Patty La Taille has taken Non-Violent Communication to a higher level in Chaffee County. She has attended two of Marshall Rosenberg’s (NVC) intensive workshops and brought her newly acquired skills back to Salida, Colorado. La Taille facilitates NVC study groups at the Salida Middle School and Chaffee County Detention Center. She, along with board member Karen, Latvala is educating students about new ways to resolve conflict with their peers.

Non-Violent Communication principals are a perfect match for offenders who are in need of more effective ways of communicating. Many of the inmates in Chaffee County Detention Center landed there because of anger issues they were never taught to address in a compassionate way. Where NVC takes over is providing awareness to these individuals about the origin of their anger. NVC’s philosophy is that anger stems from unmet needs. The NVC process helps identify the needs not being met, thus causing anger. When people are able to recognize the source of their anger, empathy takes over and individuals are able to relate to others with compassion.

The NVC program has had an overwhelmingly positive impact on the inmates and the Commander of the correctional facility. However, the program has been reduced from a 12-week course to once a week.
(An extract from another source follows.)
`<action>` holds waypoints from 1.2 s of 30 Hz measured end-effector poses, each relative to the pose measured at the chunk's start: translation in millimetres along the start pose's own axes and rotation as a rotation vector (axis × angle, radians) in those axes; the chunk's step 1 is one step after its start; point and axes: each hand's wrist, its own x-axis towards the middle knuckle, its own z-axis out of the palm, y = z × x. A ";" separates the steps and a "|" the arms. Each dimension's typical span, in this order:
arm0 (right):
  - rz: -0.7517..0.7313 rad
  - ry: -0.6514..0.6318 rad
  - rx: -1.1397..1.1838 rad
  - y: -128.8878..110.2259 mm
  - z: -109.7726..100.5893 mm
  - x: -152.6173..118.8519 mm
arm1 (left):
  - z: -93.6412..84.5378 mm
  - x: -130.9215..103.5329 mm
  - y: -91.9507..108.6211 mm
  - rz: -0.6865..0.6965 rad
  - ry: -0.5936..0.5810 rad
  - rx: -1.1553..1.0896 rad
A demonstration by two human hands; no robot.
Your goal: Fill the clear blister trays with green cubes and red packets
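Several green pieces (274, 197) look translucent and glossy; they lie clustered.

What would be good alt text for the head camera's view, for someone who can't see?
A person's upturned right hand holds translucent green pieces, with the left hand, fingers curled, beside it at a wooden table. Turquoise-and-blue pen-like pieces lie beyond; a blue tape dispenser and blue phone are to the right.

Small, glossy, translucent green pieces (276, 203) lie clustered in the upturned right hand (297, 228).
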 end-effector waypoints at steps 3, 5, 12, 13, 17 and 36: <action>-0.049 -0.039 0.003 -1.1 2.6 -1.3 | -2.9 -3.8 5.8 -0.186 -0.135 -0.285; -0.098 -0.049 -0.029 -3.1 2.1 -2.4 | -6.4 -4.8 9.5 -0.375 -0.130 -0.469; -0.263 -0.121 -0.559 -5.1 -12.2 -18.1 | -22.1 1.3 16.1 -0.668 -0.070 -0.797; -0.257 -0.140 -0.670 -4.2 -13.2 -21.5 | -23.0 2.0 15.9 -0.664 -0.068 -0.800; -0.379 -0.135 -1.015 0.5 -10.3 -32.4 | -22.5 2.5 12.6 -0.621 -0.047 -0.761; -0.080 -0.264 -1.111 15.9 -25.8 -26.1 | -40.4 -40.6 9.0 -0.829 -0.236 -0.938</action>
Thirty-two-year-old Daniel Lovato said in the four months he has studied NVC, he has learned “how to assess a situation rather than jump to conclusions. I have also learned to express my feelings without being dominant. My homies would laugh, but I don’t really care. I’m at a point in my life where I have a need for some real soul-searching. If you really take a look at yourself, (NVC) will speak to you.”  Lovato will soon be transferred to the Department of Corrections to serve a 10-year sentence for probation violations

Just like other valuable programs that have been proven to reduce recidivism, funding has been cut back. I believe the solution to this problem is for the public to be educated about concepts that make a positive impact on their communities so they can vote to implement them into the justice system and support them with private donations.

My dream is for programs like NVC and Full Circle Restorative Justice to be a normal part of not only the justice system but a peaceful way to resolve global conflict. A small mountain town nestled in the Rocky Mountains adopting NVC into its schools and criminal justice system is one step closer to this aspiration.